◆ What is needed
With the material below, print exactly the lines between the line holding "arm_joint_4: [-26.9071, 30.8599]" and the line holding "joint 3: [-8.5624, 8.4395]", inclusive. Add nothing else.

(Data block Opens)

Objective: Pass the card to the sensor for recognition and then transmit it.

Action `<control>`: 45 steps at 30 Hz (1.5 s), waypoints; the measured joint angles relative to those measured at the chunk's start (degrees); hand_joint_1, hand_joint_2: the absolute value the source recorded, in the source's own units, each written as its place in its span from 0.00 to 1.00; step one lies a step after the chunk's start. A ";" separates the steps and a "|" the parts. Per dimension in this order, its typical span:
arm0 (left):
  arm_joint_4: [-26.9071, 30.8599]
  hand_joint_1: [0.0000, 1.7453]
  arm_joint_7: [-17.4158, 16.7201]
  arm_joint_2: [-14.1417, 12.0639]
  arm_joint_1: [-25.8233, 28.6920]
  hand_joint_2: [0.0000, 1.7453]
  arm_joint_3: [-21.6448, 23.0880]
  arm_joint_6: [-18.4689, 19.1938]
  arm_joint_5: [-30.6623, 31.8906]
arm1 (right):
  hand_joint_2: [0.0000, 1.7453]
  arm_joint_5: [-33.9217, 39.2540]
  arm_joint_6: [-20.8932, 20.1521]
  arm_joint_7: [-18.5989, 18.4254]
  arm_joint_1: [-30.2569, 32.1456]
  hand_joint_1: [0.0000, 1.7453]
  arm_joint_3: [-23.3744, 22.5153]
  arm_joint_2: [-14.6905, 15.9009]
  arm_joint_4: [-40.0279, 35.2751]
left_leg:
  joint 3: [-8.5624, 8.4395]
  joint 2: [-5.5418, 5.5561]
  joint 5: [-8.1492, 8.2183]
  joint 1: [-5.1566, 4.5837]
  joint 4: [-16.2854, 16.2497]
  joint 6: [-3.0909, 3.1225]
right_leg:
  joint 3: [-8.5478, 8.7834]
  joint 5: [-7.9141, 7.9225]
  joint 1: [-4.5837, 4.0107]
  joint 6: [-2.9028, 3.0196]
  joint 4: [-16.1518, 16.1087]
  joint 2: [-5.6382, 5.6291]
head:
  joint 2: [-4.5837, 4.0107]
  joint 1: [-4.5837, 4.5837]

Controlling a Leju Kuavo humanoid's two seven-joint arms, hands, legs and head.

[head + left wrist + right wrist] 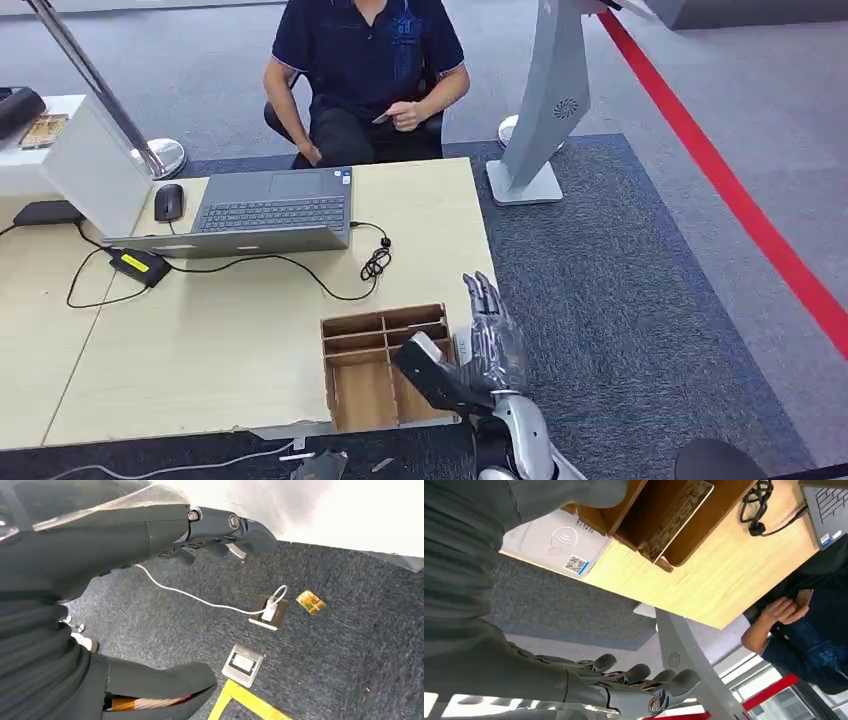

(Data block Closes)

◆ Solution to the exercise
  arm_joint_4: [-26.9071, 30.8599]
  hand_joint_1: [0.0000, 1.7453]
  arm_joint_7: [-17.4158, 16.7201]
  arm_joint_2: [-14.1417, 12.0639]
  arm_joint_1: [-25.8233, 28.6920]
  hand_joint_2: [0.0000, 1.7453]
  arm_joint_3: [-21.6448, 23.0880]
  arm_joint_6: [-18.4689, 19.1938]
  arm_joint_5: [-30.6623, 31.8906]
arm1 (right):
  hand_joint_2: [0.0000, 1.7453]
  arm_joint_5: [-33.9217, 39.2540]
  arm_joint_6: [-20.8932, 20.1521]
  arm_joint_7: [-18.5989, 18.4254]
  arm_joint_1: [-30.2569, 32.1456]
  hand_joint_1: [0.0000, 1.7453]
  arm_joint_3: [-23.3744, 22.5153]
  arm_joint_2: [-14.6905, 15.9009]
  arm_joint_4: [-40.0279, 35.2751]
left_leg:
  joint 3: [-8.5624, 8.4395]

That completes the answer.